Citizenship and Immigration Canada has committed to resettle a small fraction of the four million, and has so far struggled to meet its own timeline for this promise. But Canada is not the only country accepting refugees, and perhaps we can look to other, nearer countries for inspiration.
Syria’s own neighbours, particularly Turkey, Lebanon, Jordan, and Iraq, have resettled the majority of asylum seekers from Syria. Turkey hosts about two million Syrians, while both Lebanon and Jordan are host to approximately one million each. For Lebanon, a country with roughly twice the land mass of Prince Edward Island, our smallest province, this is particularly impressive; the accepted refugees make up a quarter of its population. And Iraq—its infrastructure still recovering from an eight-year occupation and dealing with IS and its own displaced people—has accepted nearly 300,000 Syrians. By comparison, despite our country’s relative space, resources, and infrastructure, Citizenship and Immigration Canada aims to have settled 10,000 by the end of 2017.
This refugee law office also looks with great reverence towards several European Union nations, and the measures of governments, NGOs, and even ordinary citizens to help in any way they can.
In Berlin, Germany, a group called Refugees Welcome has been working to match Syrian and other refugees from crisis areas with households willing to share their homes. As of the beginning of September, over 780 German households had signed up, and 26 refugees have been hosted. It’s a small number, but it’s growing, and it represents a deep compassion for human life. After the Icelandic government only accepted 50 Syrian refugees to their island nation of 330,000, over 10,000 people in the Scandinavian nation urged the government to do more. Many of them offered their own homes and other means of support and aid. In Greece, which is in the grips of a major financial crisis, the Aegean islands are becoming refuges, and the NGO Agkalia, as well as the social kitchen O Allos Anthropos, offer support to many.

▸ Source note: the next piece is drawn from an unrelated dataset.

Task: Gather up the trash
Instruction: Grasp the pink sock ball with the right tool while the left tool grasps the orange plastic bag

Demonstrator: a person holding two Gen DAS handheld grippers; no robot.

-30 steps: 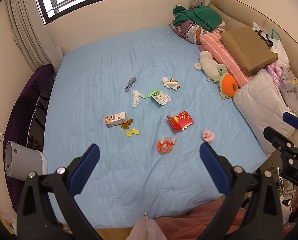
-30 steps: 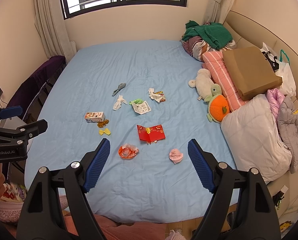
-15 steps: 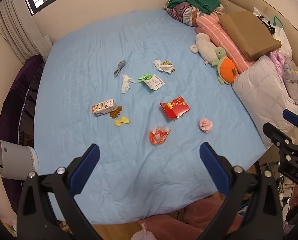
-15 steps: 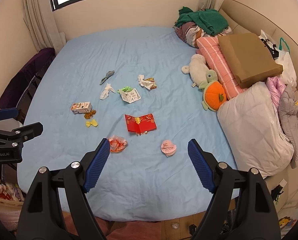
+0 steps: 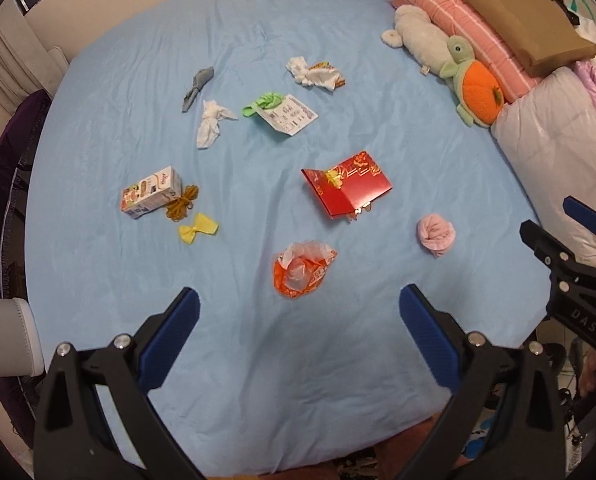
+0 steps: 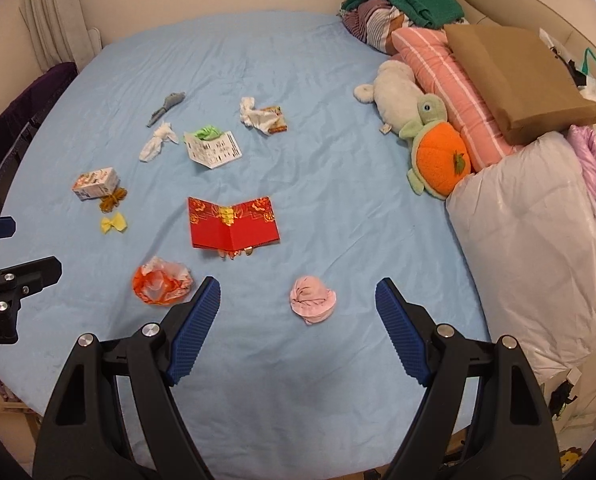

Here in Canada we have been proud to boast of our reputation as a welcoming country—but in light of this, we have a lot to learn from our friends in Turkey, Lebanon, Jordan, Iraq, Germany, Iceland, Greece, and many others. It is the hope of this refugee law office that you will be inspired by the compassion and generosity of these countries, and that you will do your part to push for a more welcoming Canada. Immigration in Canada has become an increasingly complex issue over the past decade, but we can improve it, and live up to our pride once more.